Postado em 11/09/2019


Em que pé está a Reforma Tributária?

E a Reforma Tributária?

 

De uma maneira geral, todos os projetos têm em comum o objetivo de rearranjar o sistema de incidências.


 

Atualmente, está em pauta o debate de uma ampla reforma no sistema tributário brasileiro, em que vários projetos já estão em tramitação no Congresso Nacional e, outros, em amadurecimento, como o do Governo Federal. Segundo Bernard Appy, diretor do Centro de Cidadania Fiscal da Fundação Getúlio Vargas (CCiF-FVG), desde a constituinte nunca se viu tamanho engajamento dos agentes públicos, que estão dispostos a realizar mudanças significativas na legislação tributária.

“Atualmente, nós temos um clima político bastante favorável, por conta de um Congresso que tem características bem mais reformistas que as das legislaturas anteriores, e, também, agora conta com o apoio dos  Secretários de Fazenda dos estados, que assinaram uma carta conjunta pedindo para que o Imposto Sobre Circulação de Mercadorias e Serviços (ICMS) seja substituído por um outro, sobre valor adicionado, a ser cobrado no destino e sem benefícios fiscais, que é justamente o cerne das propostas até aqui apresentadas. Então, caiu um dos maiores obstáculos à reforma, que era a forte resistência dos estados”, diz ele, em entrevista concedida ao Programa de TV do SIMPI “A Hora e a Vez da Pequena Empresa”.


Bernard Appy

De acordo com o especialista, de uma maneira geral, todos os projetos têm em comum o objetivo de rearranjar o sistema de incidências, propondo a fusão de tributos, deslocamento de competências e o redesenho da partilha de receitas entre os entes federativos.

“Nenhuma das propostas colocadas, porém, prevê aumento de impostos, porque a sociedade já não aguenta mais. Por outro lado, também não é possível que haja uma redução da carga tributária no curto prazo, dada a grave crise fiscal que vivemos. Porém, ao corrigir as distorções do sistema, junto com a redução da burocracia e o ganho de eficiência, certamente os efeitos sentidos serão como se uma redução tivesse ocorrido”, argumenta Appy, que também esclarece uma pertinente dúvida de quem está no SIMPLES Nacional.

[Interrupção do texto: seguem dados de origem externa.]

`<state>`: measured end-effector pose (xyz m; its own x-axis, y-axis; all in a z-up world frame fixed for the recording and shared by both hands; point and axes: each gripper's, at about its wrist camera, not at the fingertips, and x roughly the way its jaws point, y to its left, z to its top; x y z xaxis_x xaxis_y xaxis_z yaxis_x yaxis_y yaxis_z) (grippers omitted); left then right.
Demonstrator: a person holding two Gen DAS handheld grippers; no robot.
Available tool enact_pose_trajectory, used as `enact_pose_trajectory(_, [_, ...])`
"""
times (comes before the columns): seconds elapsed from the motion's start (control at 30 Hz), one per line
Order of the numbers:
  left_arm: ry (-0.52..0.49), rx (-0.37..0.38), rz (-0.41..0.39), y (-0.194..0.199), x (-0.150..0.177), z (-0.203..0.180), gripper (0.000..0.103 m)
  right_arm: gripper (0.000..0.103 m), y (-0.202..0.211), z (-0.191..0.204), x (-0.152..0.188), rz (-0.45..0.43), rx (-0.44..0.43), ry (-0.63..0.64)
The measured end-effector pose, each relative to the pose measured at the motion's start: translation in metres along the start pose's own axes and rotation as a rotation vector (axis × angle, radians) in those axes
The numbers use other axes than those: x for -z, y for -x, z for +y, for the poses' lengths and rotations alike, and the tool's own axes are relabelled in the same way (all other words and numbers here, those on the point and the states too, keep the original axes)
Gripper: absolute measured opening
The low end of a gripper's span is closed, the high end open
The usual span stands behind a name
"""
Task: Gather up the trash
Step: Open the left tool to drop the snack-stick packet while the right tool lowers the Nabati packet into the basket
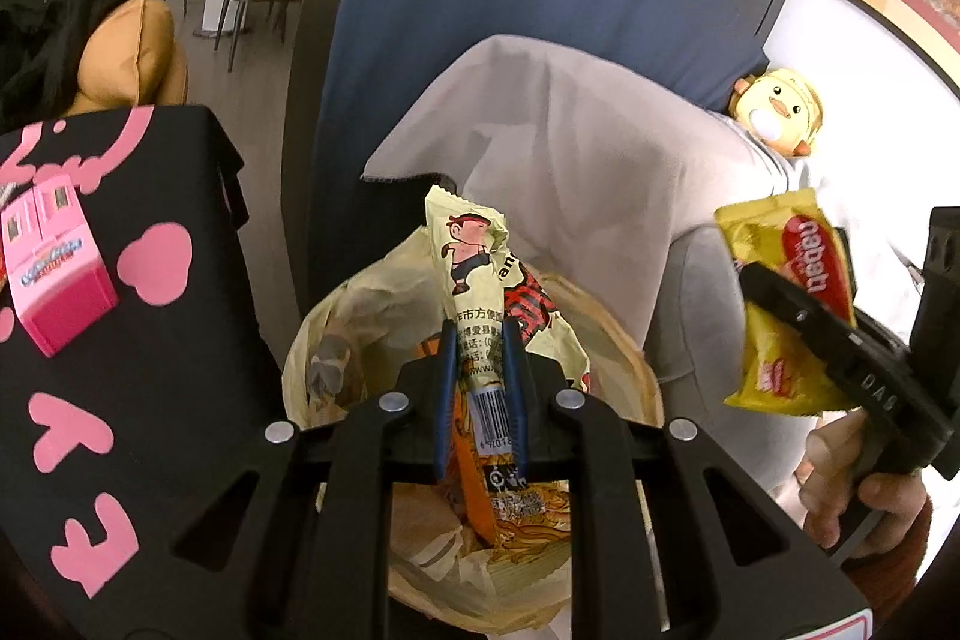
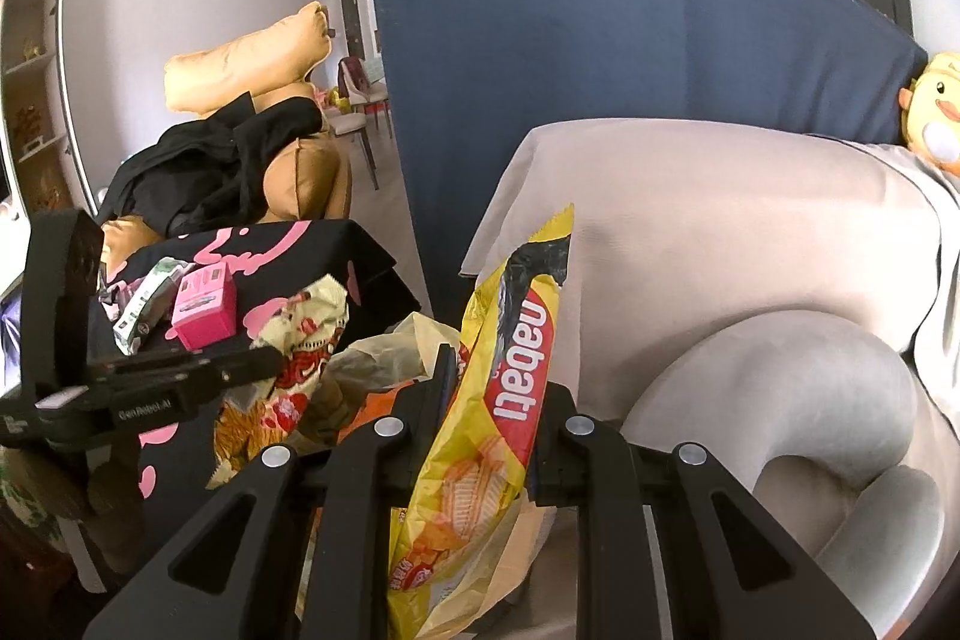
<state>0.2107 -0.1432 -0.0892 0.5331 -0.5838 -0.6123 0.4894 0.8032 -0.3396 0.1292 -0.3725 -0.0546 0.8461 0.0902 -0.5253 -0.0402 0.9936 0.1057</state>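
My left gripper (image 1: pixel 480 340) is shut on a pale yellow noodle wrapper (image 1: pixel 480 256) with a cartoon boy, held over a round bin lined with a yellowish bag (image 1: pixel 324 340). Orange wrappers lie inside the bin. My right gripper (image 2: pixel 489 370) is shut on a yellow and red nabati wafer wrapper (image 2: pixel 510 370), held upright beside the bin's bag (image 2: pixel 414 340). The right gripper with its wrapper (image 1: pixel 780 280) also shows at the right of the left wrist view. The left gripper (image 2: pixel 180 382) and its wrapper (image 2: pixel 300 340) show at the left of the right wrist view.
A black table with pink lettering (image 1: pixel 150 340) stands left of the bin, carrying a pink box (image 1: pixel 54 268) and a green and white packet (image 2: pixel 144 304). A grey sofa (image 2: pixel 720 250) with a neck pillow (image 2: pixel 780 400) is on the right. A blue panel (image 2: pixel 600 70) stands behind.
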Motion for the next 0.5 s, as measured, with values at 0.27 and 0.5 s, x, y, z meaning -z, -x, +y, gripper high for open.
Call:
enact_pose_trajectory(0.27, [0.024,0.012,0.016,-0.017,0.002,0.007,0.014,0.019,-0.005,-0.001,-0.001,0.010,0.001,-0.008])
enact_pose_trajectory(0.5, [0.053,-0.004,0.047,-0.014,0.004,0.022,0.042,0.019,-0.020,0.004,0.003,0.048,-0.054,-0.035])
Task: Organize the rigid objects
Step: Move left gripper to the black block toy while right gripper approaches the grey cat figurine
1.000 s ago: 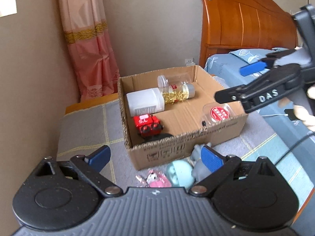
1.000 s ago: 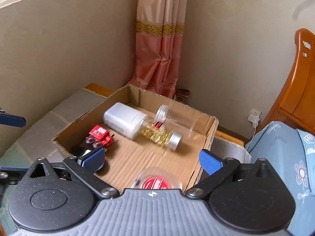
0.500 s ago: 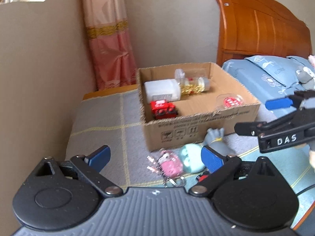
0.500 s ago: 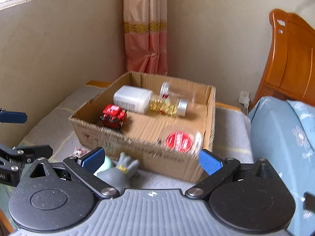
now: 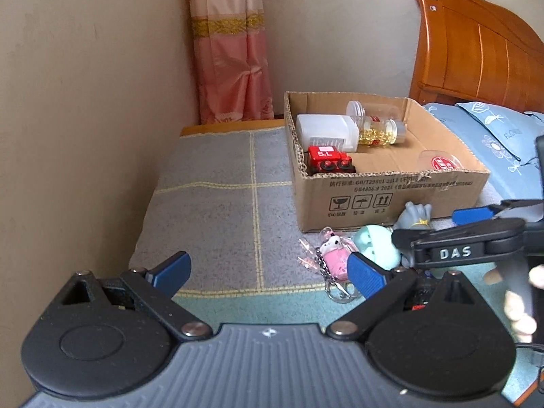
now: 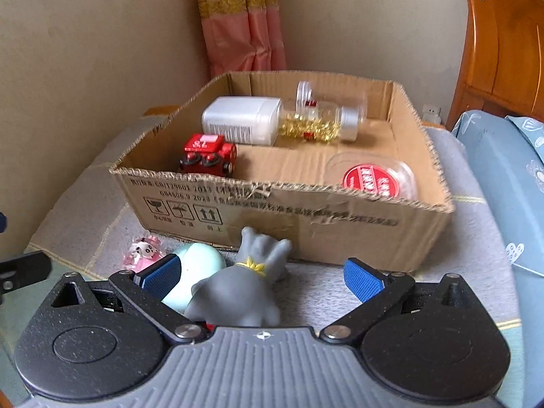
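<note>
A cardboard box (image 5: 391,197) (image 6: 306,224) on the grey mat holds a white bottle (image 6: 243,124), a jar of gold capsules (image 6: 316,122), a red toy train (image 6: 208,154) and a clear tub with a red lid (image 6: 370,180). In front of the box lie a grey figurine (image 6: 244,289) (image 5: 416,216), a mint green round toy (image 6: 197,268) (image 5: 375,246) and a pink keychain (image 5: 335,258) (image 6: 144,251). My right gripper (image 6: 261,275) is open, low over the grey figurine. My left gripper (image 5: 268,272) is open and empty over the mat.
A wall runs along the left of the mat (image 5: 221,204). A pink curtain (image 5: 231,51) hangs behind the box. A wooden headboard (image 5: 476,51) and blue bedding (image 6: 503,187) lie to the right. The right gripper's black fingers (image 5: 476,234) cross the left wrist view.
Both grippers have pulled back from over the box and dropped lower. The right gripper now sits in front of the box over the grey figurine. Both stay open.
</note>
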The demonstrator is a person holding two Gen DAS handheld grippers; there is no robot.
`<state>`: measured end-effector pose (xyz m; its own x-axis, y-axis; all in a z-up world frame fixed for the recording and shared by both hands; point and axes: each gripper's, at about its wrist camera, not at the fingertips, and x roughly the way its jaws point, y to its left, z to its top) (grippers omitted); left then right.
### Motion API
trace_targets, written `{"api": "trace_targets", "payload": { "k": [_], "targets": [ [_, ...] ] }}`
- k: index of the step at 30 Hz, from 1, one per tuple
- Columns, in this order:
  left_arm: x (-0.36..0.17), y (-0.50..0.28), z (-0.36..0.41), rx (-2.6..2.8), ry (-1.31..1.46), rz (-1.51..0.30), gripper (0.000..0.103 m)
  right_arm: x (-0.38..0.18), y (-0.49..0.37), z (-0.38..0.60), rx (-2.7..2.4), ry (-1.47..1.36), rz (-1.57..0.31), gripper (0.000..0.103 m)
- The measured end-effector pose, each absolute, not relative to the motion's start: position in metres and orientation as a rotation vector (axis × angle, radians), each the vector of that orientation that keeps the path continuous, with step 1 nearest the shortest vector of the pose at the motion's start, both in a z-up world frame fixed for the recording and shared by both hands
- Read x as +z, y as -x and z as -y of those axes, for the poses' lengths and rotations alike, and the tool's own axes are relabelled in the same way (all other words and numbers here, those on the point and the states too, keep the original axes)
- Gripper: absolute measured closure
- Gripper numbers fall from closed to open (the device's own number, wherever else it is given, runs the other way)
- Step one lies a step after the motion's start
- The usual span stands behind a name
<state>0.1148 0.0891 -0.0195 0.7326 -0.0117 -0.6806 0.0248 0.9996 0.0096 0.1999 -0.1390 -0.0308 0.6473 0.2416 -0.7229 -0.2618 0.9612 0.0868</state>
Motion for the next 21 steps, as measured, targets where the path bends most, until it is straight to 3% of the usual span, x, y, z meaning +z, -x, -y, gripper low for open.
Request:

“As empresas enquadradas poderão optar por ficar como estão, não se apropriando nem transferindo crédito tributário, ou então, passar a pagar um único imposto sobre bens e serviços, entrando no regime normal de compensação de débitos e créditos”, afirma ele. “Os empresários que estão no meio da cadeia, ou seja, aqueles que vendem para outras empresas, certamente vão preferir essa segunda opção, pois será dado crédito integral para os adquirentes de seus produtos”, complementa o economista.

Por fim, com relação a uma possível volta de um imposto sobre transações financeiras, Bernard Appy é enfático. “Eu acho que é uma tremenda irresponsabilidade, pois se trata de um imposto que incide de forma cumulativa, criando diversas distorções que aumentam o custo dos investimentos e das exportações. E, ainda, se tiver uma alíquota muito alta, a tendência natural é que o mercado crie mecanismos para que se pague menos impostos, o que levará a um queda na arrecadação, como aconteceu em diversos países que criaram impostos nesses moldes. E, em a arrecadação caindo, o governo acaba subindo a alíquota e assim por diante. Imaginem o desastre que isso pode causar na competitividade da economia brasileira?”, questiona ele.